Frank Bridge’s 1916 setting of the bawdry sea song makes as good a case as any for his music to be listed alongside the other great English folk settings of the early 20th century. Although less celebrated than that of his colleagues, the folk settings ‘Cherry Ripe’ and the paired ‘Sally in Our Alley’ celebrate and represent the somewhat ephemeral English charm that so characterises the better-known music of Holst and Butterworth. Bridge’s composition is an exemplary case of the attempt to set folk music as high art; it is, in essence, a short tone poem.
A prelude of fragments from the tune proper are weaved into trills and florid lines that work themselves into a canon around the main melody, and are then repeated several times with different textural variations. These climax into a short Mahlerian pastoral section and fanfare-like recapitulation.
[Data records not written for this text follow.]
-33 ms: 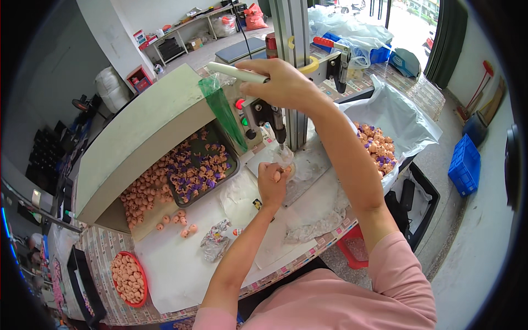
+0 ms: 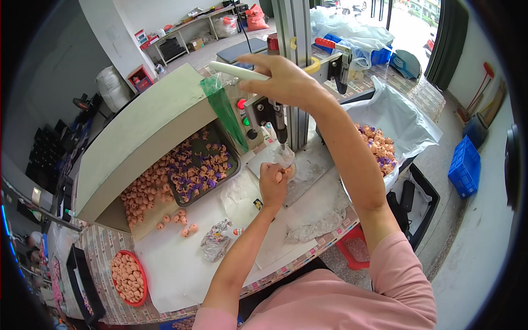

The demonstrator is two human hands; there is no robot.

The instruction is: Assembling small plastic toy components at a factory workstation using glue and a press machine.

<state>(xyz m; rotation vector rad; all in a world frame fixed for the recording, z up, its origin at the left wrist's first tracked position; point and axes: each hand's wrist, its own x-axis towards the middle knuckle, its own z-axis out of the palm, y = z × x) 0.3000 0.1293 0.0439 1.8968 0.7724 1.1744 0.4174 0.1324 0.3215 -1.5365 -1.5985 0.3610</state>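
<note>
My right hand [image 2: 283,80] is closed round the white handle [image 2: 236,71] of a lever on an upright press. The press's dark plunger [image 2: 281,132] points down over a clear holder [image 2: 284,156]. Just under its tip, my left hand [image 2: 272,184] pinches a small peach-coloured doll piece [image 2: 279,177] against the holder; the fingers cover most of it. To the left, a dark tray [image 2: 235,165] carries peach pieces with purple parts. Round peach heads [image 2: 144,192] are heaped beside it, and a few loose heads [image 2: 184,218] lie on the white work surface [image 2: 165,264].
A red basket [image 2: 145,280] of peach pieces stands at the left. On the right is a bag-lined box [image 2: 410,124] of finished-looking dolls. A beige curved housing [image 2: 137,137] rises at the left; a second clamp with a red handle [image 2: 324,42] sits behind. Crumpled plastic [image 2: 216,242] lies near my left forearm.
</note>
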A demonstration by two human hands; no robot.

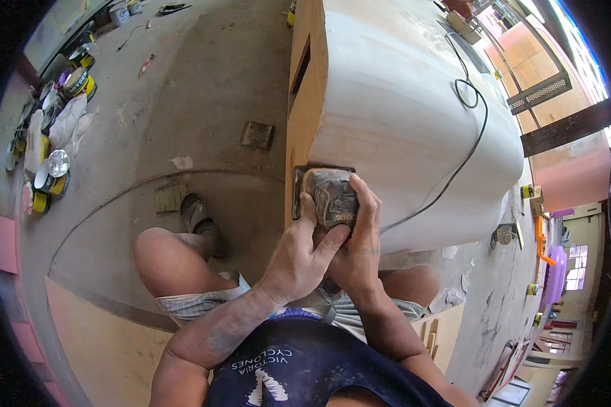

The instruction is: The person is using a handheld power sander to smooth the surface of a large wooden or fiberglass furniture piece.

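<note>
A dusty black electric sander [332,193] with a flat rectangular pad sits at the near corner of a large white-coated wooden piece [394,115], its pad over the bare plywood edge [307,136]. My left hand [297,254] is wrapped about the sander's near left side, thumb across its back end. From the right, my right hand [361,247] grips the sander's body, fingers along its far right side. Both hands are close together and partly overlap. What lies under the pad is hidden.
A dark power cord [465,159] trails over the white surface. Yellow-and-black paint cans [80,83] line the floor at the left. A small dusty flat piece [257,135] lies ahead. Plywood [95,339] is behind at left. A dark hose or cable [108,197] curves across the floor.
</note>
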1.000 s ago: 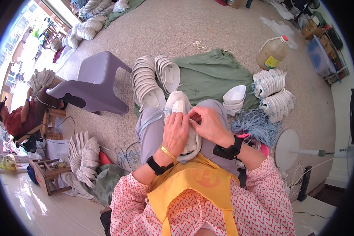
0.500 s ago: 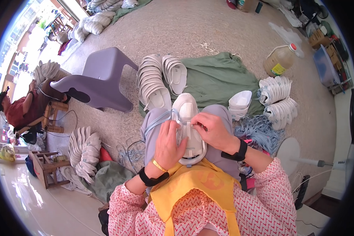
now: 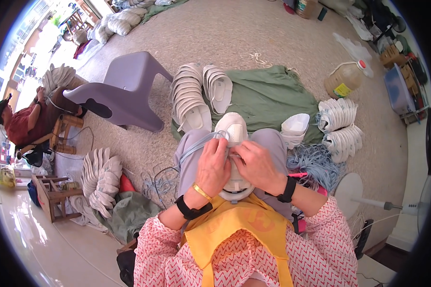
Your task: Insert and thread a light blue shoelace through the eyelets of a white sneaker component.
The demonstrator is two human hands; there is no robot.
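My left hand (image 3: 211, 166), right hand (image 3: 257, 165) pinching white sneaker (image 3: 232, 128) narrowly, exact part unclear; blue lace (image 3: 201, 143), crossing left thigh (image 3: 190, 137), possibly snagging.

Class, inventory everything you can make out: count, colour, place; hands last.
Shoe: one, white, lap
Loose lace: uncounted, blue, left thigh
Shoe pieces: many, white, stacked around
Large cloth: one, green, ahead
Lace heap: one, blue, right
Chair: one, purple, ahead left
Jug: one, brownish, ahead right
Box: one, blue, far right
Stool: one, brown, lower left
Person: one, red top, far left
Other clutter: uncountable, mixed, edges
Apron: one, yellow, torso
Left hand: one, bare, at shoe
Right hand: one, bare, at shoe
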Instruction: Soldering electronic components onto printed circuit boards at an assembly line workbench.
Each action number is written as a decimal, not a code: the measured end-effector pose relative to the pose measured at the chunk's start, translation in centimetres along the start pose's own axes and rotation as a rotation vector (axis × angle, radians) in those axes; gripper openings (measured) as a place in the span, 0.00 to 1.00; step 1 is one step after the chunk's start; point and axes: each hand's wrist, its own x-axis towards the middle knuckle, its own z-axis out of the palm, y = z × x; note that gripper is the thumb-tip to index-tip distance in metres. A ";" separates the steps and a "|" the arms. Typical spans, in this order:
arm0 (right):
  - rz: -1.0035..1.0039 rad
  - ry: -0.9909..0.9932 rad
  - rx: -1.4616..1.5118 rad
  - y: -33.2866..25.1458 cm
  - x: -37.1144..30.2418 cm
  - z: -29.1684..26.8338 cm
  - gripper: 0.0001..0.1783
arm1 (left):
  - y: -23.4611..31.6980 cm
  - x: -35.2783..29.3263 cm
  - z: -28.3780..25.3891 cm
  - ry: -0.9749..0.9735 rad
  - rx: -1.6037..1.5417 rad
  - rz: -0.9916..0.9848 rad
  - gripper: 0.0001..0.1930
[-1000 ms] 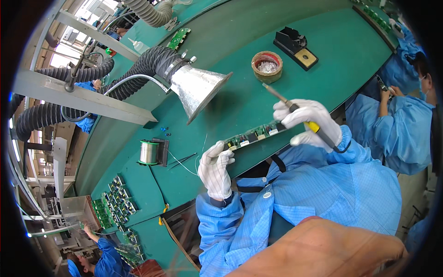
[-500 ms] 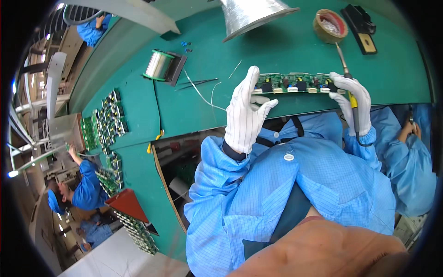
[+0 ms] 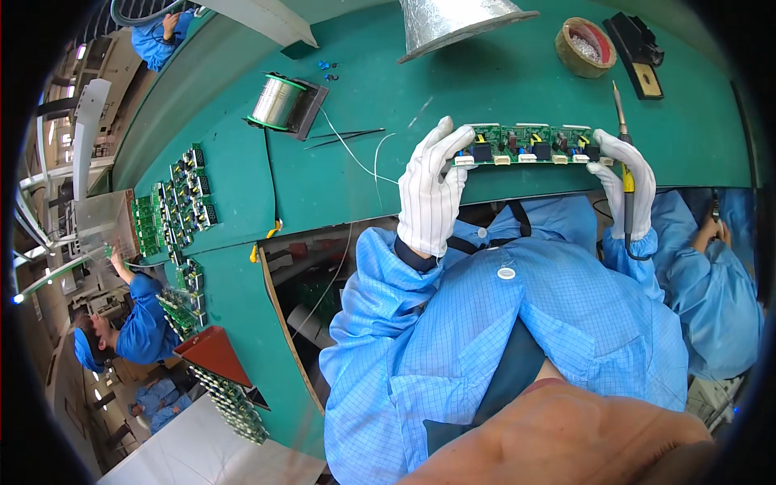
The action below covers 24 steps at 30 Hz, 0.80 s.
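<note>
A long green circuit board [image 3: 525, 155], set with black, yellow and white parts, is held level above the near edge of the bench. My left hand [image 3: 431, 194], in a white striped glove, is closed on the board's left end. At the other end, the gloved thumb and fingers of my right hand [image 3: 643, 182] pinch the board. That same hand also keeps a soldering iron [image 3: 628, 179] with a yellow grip, its metal tip pointing away from me. Thin solder wire [image 3: 356, 156] runs from a spool [image 3: 276, 102] toward my left hand; its end is hard to make out.
Black tweezers [image 3: 346, 136] lie left of my hands. Farther off stand a foil-covered cone [image 3: 461, 28], a round tub [image 3: 570, 52] and an iron stand [image 3: 638, 52]. Several circuit boards [image 3: 190, 190] and a red bin [image 3: 214, 356] occupy the left. Co-workers sit on both sides.
My left hand's spread fingers have closed on the board's left end. The board has shifted slightly right and tilted, showing more of its component face.
</note>
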 end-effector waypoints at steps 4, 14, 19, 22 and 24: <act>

Such detail, colour and joy of movement in a short folk vignette is testament to the often overlooked genius of Frank Bridge. Though the work was originally scored for strings it immediately sprang to mind when The Ensemble of the Golden Bough asked me to select some repertoire for the brass quintet configuration. Though it is very challenging the exquisite detail and excitement of the short stringpiece works very well to my mind on brass instruments, and immediately communicates Bridge’s passion for the folk song sources.
It is astonishing that during 1916 Bridge was not only able to proactively safeguard the heritage of the folk music and culture he felt was being lost to the slaughter of the Great War, but also to celebrate it with such joy and optimism for the future, despite the difficulties of the times. This was something I felt was uniquely appropriate for an album recorded by five such magnificent musicians in the time of Covid lockdown. Though circumstances are continually changing the importance of exploring and celebrating our unique heritage has not; the experiences of life in Britain and what was then its empire, which have been preserved in these folk songs, contain important lessons which are just as relevant today as they were in the Edwardian era.
It was a uniquely difficult challenge for the Ensemble of the Golden Bough to meet for the first time and immediately record this very challenging material without the benefit of rehearsal time, or the ability to do endless takes as has unfortunately become the practice with many other classical recordings. I appreciate the courage of the ensemble in taking this approach; my view is that this tremendous pressure is just what is needed for London’s freelance musicians to demonstrate their world-famous qualities of sight-reading and almost ESP like ensemble playing, even when the group had never played together before, or indeed played with any other brass players for the previous ten months of Covid lockdowns.
I hope that in the years to come brass players and music lovers will be grateful not only to have this wonderful piece added to the brass repertoire, but also to have a recording which in every way demonstrates the qualities that make Britain’s musical heritage so distinctive and valuable. Bravo Ensemble of the Golden Bough!